Now that the neighbour has selfishly pinched the second-to-last apple and presumably scoffed it down I’m at a loss as to what to give Perseus for a treat. I’ve already injected weed killer into the remaining apple so if the neighbour tries any funny business on the ladder with the rake he’s going to be dead meat. But I can’t of course give any of it to the canary.

Then today I noticed the last apple was gone. I confronted the neighbour over the back fence. He still had the rake in his hand but I didn’t see an apple. He denied pinching my apple, so I said “You’re a liar and there’s weed killer in the apple so I hope you die.”

I always hang Perseus’ cage on a nail on the back porch if it’s sunny and later I noticed a slice of apple in his cage and Perseus was dead. I was pretty devastated, but fortunately the neighbour is inordinately proud of the watermelons he’s growing in his garden.

1831. The invasion

When Isadore bit into the apple he had no idea how it would change his life. It was just an ordinary apple. Not a green Granny Smith, but one of those rosy red ones. They have a name, but goodness knows what the name was. It was the apple season so the fresh apple was crisp and crunchy.

Unbeknown to Isadore, there was a caterpillar buried deep in the apple and somehow he had avoided chewing the creature and had swallowed it whole. He was utterly unaware of what had happened.

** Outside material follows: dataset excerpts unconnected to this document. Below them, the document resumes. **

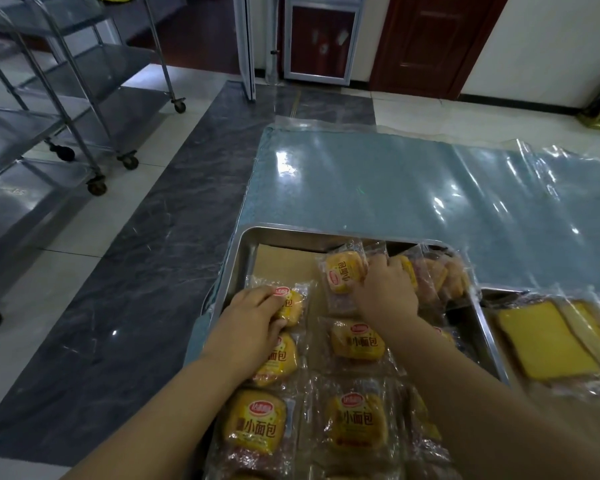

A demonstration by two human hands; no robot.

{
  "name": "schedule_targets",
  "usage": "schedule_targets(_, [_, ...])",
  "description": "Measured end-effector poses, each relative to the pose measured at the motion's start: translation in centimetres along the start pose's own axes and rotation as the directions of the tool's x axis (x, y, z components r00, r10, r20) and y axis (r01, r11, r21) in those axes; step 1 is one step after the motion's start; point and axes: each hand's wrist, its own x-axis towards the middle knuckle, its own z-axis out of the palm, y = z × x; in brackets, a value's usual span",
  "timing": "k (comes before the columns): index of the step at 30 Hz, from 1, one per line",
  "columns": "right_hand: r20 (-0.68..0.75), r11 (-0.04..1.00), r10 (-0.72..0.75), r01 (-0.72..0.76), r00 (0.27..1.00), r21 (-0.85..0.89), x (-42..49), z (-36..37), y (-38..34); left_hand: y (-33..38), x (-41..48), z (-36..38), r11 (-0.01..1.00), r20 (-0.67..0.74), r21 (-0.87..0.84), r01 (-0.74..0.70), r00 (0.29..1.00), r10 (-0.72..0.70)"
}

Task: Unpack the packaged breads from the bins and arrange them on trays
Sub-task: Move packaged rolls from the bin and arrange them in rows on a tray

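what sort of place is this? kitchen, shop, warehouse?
Probably a canteen or food-service back room, not certain. Clues: wheeled stainless steel racks, a metal tray filled with packaged small breads, and a plastic-covered table.

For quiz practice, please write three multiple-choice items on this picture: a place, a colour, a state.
1. Where is the left hand? A on a bread packet in the steel tray; B on a cup; C on a knife.
2. The table cover is: A red; B light blue; C black.
3. The tray's far left corner: A bare brown paper; B full of packets; C under a lid.
Answers: 1 A, its fingers curl on the packet; 2 B, it looks pale blue; 3 A, paper shows bare.
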Motion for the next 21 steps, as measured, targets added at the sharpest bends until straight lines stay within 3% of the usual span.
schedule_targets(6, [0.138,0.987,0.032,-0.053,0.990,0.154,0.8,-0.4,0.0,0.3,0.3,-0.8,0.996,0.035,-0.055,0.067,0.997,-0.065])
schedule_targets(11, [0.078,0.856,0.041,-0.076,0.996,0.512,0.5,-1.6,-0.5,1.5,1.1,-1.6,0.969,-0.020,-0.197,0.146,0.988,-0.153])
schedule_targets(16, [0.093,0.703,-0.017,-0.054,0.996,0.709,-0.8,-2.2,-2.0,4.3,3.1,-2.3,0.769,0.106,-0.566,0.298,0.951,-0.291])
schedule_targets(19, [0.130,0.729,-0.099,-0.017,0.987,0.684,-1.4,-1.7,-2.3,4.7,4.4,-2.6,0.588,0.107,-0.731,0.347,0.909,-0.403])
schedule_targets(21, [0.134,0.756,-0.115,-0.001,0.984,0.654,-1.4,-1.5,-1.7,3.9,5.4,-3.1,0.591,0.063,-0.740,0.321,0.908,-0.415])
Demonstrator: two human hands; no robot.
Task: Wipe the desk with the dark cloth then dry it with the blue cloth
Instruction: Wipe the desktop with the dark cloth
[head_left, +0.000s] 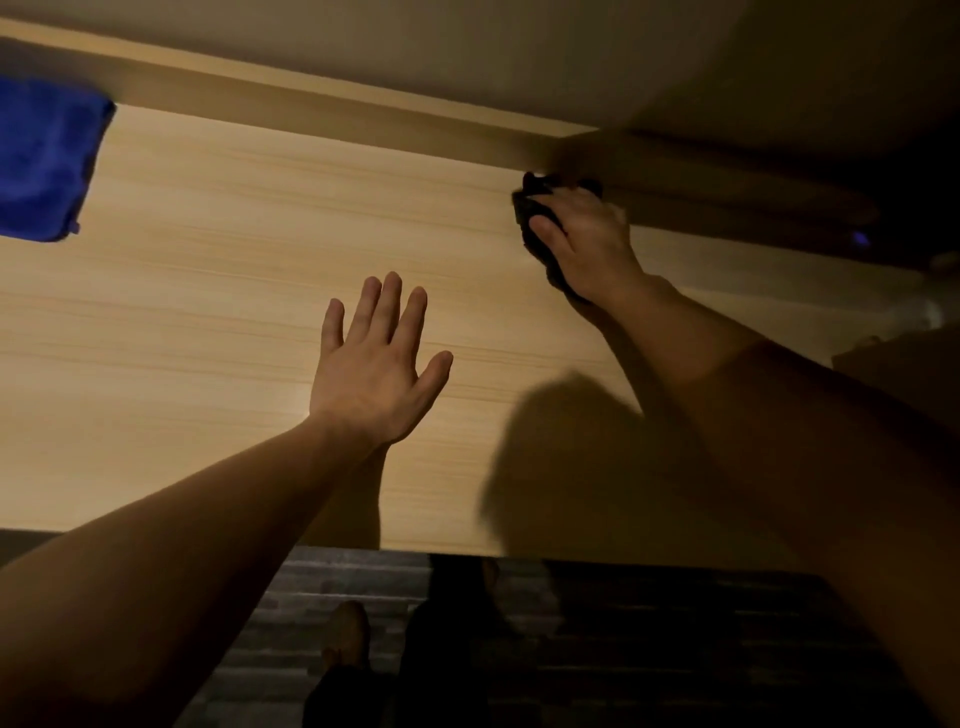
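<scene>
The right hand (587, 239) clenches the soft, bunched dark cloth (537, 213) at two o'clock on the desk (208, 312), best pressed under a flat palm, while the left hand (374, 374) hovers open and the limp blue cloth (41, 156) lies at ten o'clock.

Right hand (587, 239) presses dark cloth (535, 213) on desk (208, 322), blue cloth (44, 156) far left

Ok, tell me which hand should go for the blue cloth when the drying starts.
Left, probably. The left hand is open and empty over the middle of the desk, on the side where the blue cloth lies at the far left. The right hand is busy pressing the dark cloth at the far right.
</scene>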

The caterpillar however wasn’t just an ordinary caterpillar; it was a device created by aliens from another planet, and this was the beginning of their infiltration into planet Earth. Once swallowed this device would send back to the alien invaders every detail of Isadore’s life. And Isadore wasn’t alone in being investigated. There were dozens; in fact, hundreds; in fact, thousands; in fact, millions.

There wasn’t a detail the caterpillar wasn’t designed to gather. And Isadore and all the other victims were to be saddled unknowingly for the rest of their lives. It was an alien invasion. No one saw it come. No one saw it operate.

The alien’s name was Google.

1656. The faithful apple tree

(Grateful thanks to Lisa of arlingwords for giving the opening sentence.)

Trees are really amazing things, but most people don’t even notice them.

Lawrence and Keith’s properties shared a common boundary, and there slap-bang on the boundary was an apple tree as old as the hills. Keith thought the apple tree an eyesore. “It doesn’t produce much fruit anyway, and they’re sour.” But Lawrence had grown up with that tree. He thought although it was old, and in places a little spindly, that it had character.

“We should chop it down,” said Keith.

“Over my dead body,” said Lawrence.

Keith took things into his own hands one Saturday afternoon and chopped it down. “There!” he said. “It’s just a pile of useless twigs and firewood. Lawrence might as well take the lot.”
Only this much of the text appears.